[What you are asked to do]: Starting at the first line of the data and ending at the line with "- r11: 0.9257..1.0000", copy each line exactly. Include both of those lines, but no pictures.
** Stored data follows **
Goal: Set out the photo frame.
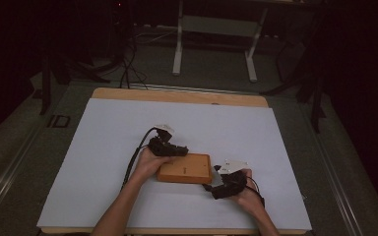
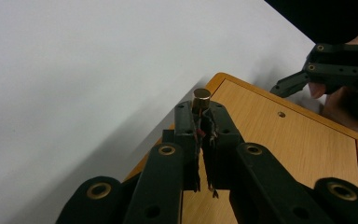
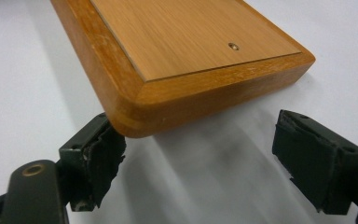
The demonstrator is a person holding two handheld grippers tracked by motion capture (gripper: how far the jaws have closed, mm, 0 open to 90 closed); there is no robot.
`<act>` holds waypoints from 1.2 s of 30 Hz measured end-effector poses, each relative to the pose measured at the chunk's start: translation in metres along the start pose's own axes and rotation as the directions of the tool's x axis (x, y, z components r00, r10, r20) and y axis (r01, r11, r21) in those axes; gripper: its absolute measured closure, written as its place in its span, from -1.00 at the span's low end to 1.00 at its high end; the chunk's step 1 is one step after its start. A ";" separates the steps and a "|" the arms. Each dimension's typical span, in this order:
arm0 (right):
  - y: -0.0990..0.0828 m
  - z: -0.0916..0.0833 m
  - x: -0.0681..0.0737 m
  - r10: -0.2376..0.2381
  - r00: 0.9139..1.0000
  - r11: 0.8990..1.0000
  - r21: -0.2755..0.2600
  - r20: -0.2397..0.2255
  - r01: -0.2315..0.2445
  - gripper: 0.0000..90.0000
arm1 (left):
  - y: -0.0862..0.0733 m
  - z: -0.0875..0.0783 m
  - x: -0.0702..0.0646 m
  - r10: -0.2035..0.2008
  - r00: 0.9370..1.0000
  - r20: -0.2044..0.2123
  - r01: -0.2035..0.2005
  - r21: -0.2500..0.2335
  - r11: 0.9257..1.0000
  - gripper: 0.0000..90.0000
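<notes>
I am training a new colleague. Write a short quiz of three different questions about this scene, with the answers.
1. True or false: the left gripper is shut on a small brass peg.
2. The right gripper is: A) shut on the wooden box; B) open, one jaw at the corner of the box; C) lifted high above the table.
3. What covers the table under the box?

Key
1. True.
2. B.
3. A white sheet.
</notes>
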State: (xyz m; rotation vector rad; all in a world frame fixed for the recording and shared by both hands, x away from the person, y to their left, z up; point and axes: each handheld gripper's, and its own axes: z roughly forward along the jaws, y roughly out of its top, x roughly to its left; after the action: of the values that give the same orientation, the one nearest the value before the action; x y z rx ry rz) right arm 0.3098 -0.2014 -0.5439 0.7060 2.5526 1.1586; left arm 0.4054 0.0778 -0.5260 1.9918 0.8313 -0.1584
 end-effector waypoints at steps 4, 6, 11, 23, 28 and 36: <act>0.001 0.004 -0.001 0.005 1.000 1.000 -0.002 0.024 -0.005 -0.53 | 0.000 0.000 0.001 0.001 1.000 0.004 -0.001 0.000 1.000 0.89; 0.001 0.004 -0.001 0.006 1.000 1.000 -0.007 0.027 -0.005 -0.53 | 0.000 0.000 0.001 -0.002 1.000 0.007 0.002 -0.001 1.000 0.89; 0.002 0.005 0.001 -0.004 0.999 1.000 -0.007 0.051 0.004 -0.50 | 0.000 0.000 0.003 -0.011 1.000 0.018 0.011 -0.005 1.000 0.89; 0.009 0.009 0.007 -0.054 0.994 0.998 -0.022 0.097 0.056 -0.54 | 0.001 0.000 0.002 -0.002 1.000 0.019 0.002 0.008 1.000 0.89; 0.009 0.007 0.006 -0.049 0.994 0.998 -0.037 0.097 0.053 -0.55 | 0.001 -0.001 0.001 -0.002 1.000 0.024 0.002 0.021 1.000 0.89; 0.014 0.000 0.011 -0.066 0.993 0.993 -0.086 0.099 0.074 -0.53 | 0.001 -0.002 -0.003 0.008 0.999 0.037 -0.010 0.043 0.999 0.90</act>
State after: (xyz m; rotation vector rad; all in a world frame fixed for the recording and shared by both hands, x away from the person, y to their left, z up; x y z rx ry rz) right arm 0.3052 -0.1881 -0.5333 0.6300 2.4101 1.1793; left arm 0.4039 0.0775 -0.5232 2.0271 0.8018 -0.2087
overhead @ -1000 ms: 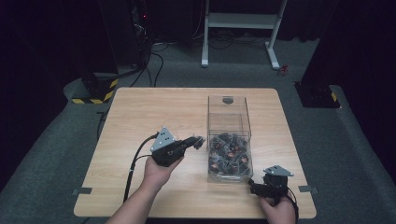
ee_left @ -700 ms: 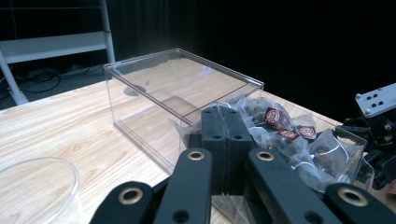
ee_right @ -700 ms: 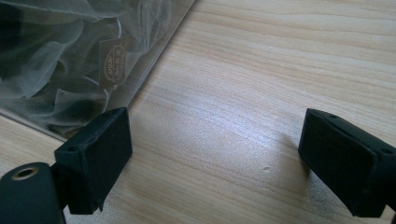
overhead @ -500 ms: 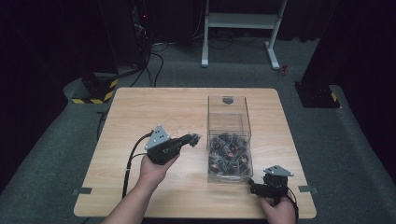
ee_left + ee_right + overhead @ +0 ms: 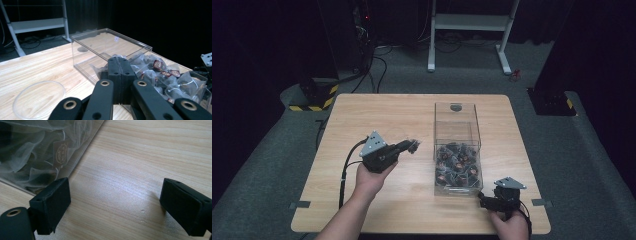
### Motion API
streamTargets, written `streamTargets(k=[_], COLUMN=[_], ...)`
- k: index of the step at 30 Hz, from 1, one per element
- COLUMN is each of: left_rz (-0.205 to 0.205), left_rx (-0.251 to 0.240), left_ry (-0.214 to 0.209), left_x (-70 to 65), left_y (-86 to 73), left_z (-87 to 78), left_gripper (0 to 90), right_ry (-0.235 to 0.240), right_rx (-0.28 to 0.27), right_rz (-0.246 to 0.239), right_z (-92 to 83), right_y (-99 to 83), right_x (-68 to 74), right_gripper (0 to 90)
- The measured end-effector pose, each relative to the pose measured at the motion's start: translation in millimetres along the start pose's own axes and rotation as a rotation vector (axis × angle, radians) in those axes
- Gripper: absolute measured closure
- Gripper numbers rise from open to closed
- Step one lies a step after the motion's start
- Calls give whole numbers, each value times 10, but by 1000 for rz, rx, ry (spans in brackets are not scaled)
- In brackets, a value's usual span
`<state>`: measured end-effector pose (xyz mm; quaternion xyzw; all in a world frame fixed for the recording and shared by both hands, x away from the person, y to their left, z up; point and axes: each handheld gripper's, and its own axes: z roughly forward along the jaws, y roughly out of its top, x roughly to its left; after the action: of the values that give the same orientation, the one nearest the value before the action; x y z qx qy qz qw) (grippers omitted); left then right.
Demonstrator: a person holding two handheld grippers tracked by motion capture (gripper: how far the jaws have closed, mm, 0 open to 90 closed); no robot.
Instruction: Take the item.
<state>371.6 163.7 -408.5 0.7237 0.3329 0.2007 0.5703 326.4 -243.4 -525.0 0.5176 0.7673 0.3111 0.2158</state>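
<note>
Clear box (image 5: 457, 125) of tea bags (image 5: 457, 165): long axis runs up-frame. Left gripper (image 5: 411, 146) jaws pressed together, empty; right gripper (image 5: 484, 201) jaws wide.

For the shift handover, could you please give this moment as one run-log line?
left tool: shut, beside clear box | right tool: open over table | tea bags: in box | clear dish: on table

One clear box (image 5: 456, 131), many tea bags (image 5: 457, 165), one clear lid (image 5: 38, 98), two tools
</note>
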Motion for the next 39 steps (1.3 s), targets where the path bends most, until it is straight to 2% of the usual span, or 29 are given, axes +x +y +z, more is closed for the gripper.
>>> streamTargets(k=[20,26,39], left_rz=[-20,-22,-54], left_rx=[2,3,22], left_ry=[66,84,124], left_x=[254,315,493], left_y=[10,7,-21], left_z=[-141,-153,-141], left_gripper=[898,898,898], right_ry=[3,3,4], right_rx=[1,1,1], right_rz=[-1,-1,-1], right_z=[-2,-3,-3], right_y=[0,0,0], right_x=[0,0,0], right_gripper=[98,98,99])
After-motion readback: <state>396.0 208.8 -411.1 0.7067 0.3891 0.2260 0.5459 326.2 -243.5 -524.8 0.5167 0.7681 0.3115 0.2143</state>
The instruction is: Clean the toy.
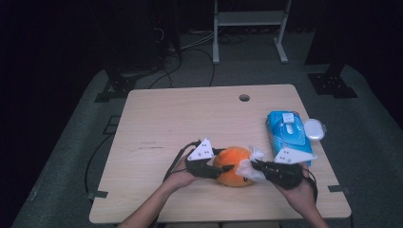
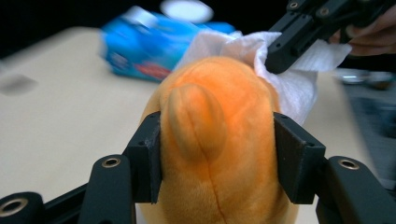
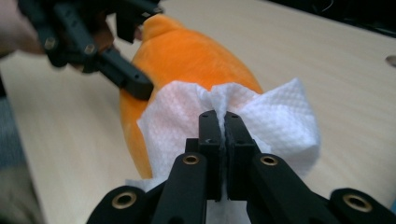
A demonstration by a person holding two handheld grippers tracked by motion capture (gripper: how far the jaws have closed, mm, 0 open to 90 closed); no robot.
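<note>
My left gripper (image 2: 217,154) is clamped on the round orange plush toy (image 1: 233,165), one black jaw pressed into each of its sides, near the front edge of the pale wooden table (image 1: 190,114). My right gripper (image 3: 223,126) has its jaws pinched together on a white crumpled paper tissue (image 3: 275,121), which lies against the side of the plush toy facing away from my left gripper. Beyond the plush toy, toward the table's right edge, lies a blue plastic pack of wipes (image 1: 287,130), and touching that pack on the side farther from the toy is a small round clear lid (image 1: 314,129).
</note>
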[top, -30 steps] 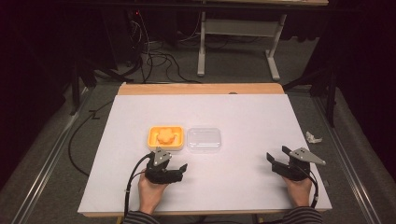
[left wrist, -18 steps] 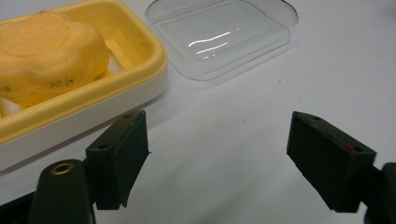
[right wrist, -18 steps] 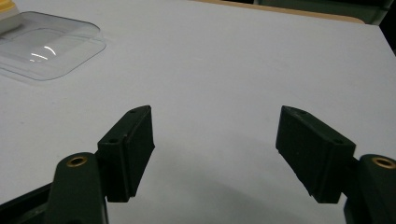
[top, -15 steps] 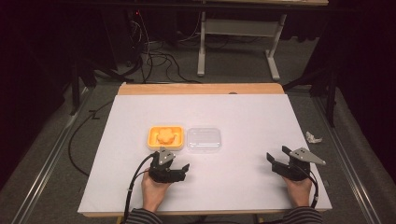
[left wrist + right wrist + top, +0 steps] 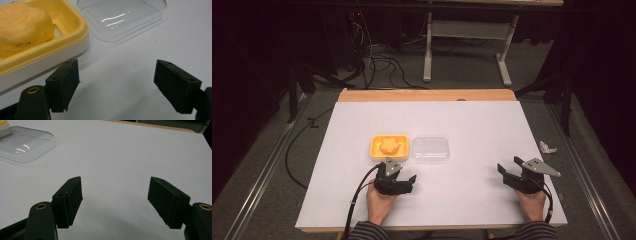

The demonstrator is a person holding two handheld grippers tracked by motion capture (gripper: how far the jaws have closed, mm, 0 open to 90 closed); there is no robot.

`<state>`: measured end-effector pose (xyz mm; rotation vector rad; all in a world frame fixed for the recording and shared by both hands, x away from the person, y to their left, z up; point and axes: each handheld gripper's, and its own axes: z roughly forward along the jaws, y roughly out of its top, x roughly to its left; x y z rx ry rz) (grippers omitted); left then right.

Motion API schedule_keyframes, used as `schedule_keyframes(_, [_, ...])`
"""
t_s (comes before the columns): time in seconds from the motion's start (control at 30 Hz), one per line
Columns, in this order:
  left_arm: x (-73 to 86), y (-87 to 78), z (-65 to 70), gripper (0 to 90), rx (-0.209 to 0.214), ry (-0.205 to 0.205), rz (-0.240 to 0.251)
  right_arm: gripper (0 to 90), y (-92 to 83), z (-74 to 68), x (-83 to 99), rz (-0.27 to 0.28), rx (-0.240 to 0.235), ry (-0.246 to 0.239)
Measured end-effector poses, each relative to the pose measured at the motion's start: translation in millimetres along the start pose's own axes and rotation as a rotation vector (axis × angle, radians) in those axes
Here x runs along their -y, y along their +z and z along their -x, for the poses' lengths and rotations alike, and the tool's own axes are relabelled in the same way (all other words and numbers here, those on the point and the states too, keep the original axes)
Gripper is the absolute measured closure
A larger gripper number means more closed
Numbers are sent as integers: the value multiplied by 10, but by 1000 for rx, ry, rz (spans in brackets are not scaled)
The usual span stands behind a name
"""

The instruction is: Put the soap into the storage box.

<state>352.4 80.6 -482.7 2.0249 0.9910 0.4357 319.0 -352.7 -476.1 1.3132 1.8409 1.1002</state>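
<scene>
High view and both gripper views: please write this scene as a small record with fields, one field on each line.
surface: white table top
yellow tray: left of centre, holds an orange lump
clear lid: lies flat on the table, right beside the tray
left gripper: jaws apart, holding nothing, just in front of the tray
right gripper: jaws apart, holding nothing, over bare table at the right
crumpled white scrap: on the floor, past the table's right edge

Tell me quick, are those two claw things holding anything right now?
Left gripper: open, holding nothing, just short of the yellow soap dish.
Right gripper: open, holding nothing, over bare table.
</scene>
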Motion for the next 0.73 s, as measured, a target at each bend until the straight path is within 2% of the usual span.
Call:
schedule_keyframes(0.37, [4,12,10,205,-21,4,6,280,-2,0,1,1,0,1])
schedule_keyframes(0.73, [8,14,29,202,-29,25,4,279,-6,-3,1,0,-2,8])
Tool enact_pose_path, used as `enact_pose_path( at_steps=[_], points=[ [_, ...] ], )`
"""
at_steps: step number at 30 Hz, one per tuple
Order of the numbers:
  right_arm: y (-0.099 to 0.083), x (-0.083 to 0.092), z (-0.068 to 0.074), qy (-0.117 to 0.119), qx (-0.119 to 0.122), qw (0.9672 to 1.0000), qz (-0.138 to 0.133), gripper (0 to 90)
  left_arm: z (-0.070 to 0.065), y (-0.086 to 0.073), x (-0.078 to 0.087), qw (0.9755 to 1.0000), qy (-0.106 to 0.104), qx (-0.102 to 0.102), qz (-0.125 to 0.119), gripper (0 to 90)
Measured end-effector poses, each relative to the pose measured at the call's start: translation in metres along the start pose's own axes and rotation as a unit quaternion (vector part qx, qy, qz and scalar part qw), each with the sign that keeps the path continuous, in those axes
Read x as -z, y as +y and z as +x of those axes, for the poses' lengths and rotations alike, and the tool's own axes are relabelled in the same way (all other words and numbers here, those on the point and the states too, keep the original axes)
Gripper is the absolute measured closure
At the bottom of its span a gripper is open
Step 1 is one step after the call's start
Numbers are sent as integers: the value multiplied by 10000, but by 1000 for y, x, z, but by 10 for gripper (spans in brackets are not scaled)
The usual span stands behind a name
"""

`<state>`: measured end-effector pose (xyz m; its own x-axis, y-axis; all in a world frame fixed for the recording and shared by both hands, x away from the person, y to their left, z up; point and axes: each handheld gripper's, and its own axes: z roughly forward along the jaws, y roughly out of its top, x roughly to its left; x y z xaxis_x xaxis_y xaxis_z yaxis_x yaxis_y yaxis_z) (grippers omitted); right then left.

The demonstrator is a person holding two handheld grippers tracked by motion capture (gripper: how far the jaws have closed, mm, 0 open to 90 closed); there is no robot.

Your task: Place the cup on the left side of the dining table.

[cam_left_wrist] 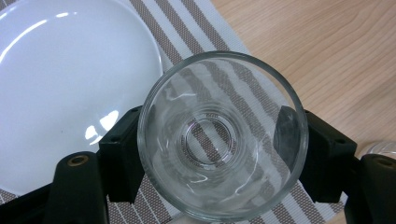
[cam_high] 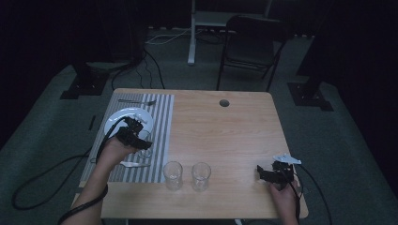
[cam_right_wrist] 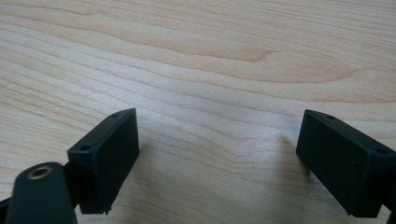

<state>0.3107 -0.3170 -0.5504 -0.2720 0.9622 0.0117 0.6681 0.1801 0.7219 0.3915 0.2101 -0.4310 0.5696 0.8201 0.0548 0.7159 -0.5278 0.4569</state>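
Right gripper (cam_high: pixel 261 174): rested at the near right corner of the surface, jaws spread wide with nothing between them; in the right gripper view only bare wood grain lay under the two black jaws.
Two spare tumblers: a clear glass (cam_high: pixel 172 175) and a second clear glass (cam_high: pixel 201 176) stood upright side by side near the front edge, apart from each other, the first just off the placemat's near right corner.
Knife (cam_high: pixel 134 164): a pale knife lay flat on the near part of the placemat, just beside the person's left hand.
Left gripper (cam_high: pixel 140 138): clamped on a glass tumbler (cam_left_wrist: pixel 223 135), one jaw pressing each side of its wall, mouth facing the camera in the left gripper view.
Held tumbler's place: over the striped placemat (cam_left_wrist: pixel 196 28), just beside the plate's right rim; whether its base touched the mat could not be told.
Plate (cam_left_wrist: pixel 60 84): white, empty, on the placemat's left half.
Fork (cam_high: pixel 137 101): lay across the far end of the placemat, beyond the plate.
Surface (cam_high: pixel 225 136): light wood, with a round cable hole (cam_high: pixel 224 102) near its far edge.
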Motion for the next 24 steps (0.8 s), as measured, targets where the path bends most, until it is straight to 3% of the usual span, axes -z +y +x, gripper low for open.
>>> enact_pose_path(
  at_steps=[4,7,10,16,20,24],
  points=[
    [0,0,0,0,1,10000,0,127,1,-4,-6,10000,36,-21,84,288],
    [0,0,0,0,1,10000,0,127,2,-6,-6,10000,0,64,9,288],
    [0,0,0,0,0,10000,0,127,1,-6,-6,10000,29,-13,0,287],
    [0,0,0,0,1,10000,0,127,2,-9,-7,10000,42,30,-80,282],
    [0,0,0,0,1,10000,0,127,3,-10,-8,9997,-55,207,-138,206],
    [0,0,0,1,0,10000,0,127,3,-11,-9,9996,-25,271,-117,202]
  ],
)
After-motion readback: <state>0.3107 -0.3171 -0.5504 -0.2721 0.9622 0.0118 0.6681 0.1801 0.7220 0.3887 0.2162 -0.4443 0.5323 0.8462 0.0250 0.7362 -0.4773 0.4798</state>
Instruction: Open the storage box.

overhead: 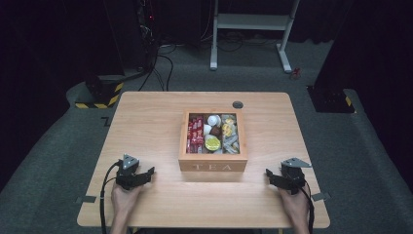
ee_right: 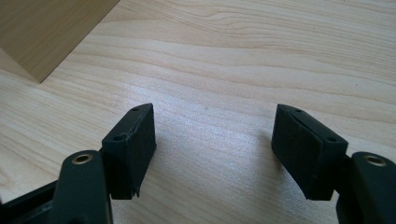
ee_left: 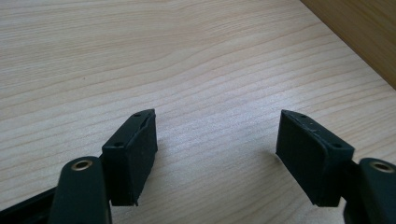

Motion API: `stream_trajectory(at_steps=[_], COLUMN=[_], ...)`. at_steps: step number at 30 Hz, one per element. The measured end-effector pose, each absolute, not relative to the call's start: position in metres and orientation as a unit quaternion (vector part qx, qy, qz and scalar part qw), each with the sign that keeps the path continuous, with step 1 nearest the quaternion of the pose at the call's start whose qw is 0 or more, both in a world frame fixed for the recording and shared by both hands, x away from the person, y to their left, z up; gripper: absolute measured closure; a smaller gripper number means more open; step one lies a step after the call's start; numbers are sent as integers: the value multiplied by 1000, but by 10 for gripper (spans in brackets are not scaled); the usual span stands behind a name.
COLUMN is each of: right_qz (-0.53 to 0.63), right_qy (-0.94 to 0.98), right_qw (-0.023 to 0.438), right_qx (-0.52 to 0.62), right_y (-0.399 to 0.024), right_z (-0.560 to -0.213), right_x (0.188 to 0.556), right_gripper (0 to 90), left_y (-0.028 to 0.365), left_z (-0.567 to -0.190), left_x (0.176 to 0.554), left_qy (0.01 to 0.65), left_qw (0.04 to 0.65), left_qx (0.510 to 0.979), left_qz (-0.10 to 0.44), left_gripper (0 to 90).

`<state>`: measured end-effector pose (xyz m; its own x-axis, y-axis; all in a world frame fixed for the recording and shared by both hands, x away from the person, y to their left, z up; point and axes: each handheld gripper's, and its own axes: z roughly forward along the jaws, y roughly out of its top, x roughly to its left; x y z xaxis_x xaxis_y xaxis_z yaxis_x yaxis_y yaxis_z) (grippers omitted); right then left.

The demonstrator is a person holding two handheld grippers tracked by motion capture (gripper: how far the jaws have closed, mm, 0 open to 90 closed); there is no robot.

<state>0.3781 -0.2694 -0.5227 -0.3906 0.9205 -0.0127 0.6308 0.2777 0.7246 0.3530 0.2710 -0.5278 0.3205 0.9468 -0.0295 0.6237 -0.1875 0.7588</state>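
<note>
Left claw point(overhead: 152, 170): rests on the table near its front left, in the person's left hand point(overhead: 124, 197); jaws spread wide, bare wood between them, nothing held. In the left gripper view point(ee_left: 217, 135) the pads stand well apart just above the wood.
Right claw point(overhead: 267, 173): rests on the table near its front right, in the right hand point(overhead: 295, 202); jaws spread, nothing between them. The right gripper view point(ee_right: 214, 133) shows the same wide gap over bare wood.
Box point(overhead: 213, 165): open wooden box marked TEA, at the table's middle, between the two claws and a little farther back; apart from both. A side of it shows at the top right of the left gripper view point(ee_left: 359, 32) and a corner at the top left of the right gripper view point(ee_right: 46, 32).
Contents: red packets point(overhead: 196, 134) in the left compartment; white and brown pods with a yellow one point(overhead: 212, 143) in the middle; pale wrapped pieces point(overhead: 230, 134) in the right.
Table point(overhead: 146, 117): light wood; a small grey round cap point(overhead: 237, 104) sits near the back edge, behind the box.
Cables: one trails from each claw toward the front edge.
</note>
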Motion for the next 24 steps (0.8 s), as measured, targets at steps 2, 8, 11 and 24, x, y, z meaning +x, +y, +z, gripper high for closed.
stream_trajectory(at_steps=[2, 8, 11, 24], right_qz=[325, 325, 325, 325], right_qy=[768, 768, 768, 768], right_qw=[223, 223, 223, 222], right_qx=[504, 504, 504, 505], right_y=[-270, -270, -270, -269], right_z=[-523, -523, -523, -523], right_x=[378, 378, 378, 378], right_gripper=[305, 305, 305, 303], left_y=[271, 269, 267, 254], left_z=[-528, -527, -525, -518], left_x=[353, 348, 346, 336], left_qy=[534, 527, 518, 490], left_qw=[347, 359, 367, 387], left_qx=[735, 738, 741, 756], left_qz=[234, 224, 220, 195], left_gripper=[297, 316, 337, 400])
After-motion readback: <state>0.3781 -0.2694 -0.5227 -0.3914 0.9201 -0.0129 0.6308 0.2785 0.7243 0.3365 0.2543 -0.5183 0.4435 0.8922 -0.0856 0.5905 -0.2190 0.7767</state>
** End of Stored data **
[Reply to the task]:
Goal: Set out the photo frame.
The demonstrator is a person holding two handheld grippers tracked by motion capture (gripper: how far the jaws have closed, mm, 0 open to 90 closed); there is no robot.
`<act>` holds waypoints from 1.2 s of 30 Hz measured end-effector poses, each relative to the pose measured at the chunk's start: translation in metres along the start pose's own axes and rotation as the directions of the tool's x axis (x, y, z components r00, r10, r20) and y axis (r01, r11, r21) in those axes; gripper: its absolute measured closure, written as its place in its span, from -1.00 at the span's low end to 1.00 at its high end; the chunk's step 1 is one step after its start. A ";" separates the steps and a "|" the arms. Each dimension's typical span, in this order:
arm0 (right):
  - y: -0.0990..0.0828 m
  - z: -0.0916..0.0833 m
  - x: -0.0681..0.0737 m
  - r10: -0.2376..0.2381
  - r00: 0.9139..1.0000
  - r11: 0.8990..1.0000
  - r21: -0.2755..0.2600
  - r20: -0.2397..0.2255
  - r01: -0.2315..0.2445
  - gripper: 0.0000..90.0000
arm1 (left):
  - y: -0.0862..0.0733 m
  - z: -0.0875..0.0783 m
  - x: -0.0702..0.0646 m
  - r10: -0.2035..0.2008
  - r00: 0.9370..1.0000
  - r20: -0.2044..0.2123
  - r01: -0.2035..0.2005
  - r21: -0.2500..0.2335
  - r11: 0.9257..1.0000

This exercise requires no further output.